### What needs to be done
Look below for the line containing "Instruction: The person". Reproduce it and every line after it exactly, and nothing more.

### Supplied information

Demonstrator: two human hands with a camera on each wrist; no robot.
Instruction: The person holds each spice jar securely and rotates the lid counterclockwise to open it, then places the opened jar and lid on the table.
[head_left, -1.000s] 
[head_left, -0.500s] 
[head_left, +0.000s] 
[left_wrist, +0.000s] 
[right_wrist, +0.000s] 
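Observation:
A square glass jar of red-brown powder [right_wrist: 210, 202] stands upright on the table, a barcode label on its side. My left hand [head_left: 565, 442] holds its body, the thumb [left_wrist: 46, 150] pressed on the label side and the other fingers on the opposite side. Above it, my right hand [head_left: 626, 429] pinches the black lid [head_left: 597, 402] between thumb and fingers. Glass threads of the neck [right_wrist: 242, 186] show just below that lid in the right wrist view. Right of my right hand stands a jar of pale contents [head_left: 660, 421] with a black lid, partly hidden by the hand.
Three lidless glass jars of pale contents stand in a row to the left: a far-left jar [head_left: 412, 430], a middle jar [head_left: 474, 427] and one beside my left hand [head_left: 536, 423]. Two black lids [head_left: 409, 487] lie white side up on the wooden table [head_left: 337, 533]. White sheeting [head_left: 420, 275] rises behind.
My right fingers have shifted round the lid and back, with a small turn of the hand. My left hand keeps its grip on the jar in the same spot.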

### Result
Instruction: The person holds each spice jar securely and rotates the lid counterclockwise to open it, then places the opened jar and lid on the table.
[head_left, -1.000s] 
[head_left, -0.500s] 
[head_left, +0.000s] 
[left_wrist, +0.000s] 
[right_wrist, +0.000s] 
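Observation:
A square glass jar of red-brown powder [right_wrist: 210, 202] stands upright on the table, a barcode label on its side. My left hand [head_left: 565, 442] holds its body, the thumb [left_wrist: 46, 150] pressed on the label side and the other fingers on the opposite side. Above it, my right hand [head_left: 626, 429] pinches the black lid [head_left: 597, 402] between thumb and fingers. Glass threads of the neck [right_wrist: 242, 186] show just below that lid in the right wrist view. Right of my right hand stands a jar of pale contents [head_left: 660, 421] with a black lid, partly hidden by the hand.
Three lidless glass jars of pale contents stand in a row to the left: a far-left jar [head_left: 412, 430], a middle jar [head_left: 474, 427] and one beside my left hand [head_left: 536, 423]. Two black lids [head_left: 409, 487] lie white side up on the wooden table [head_left: 337, 533]. White sheeting [head_left: 420, 275] rises behind.
My right fingers have shifted round the lid and back, with a small turn of the hand. My left hand keeps its grip on the jar in the same spot.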

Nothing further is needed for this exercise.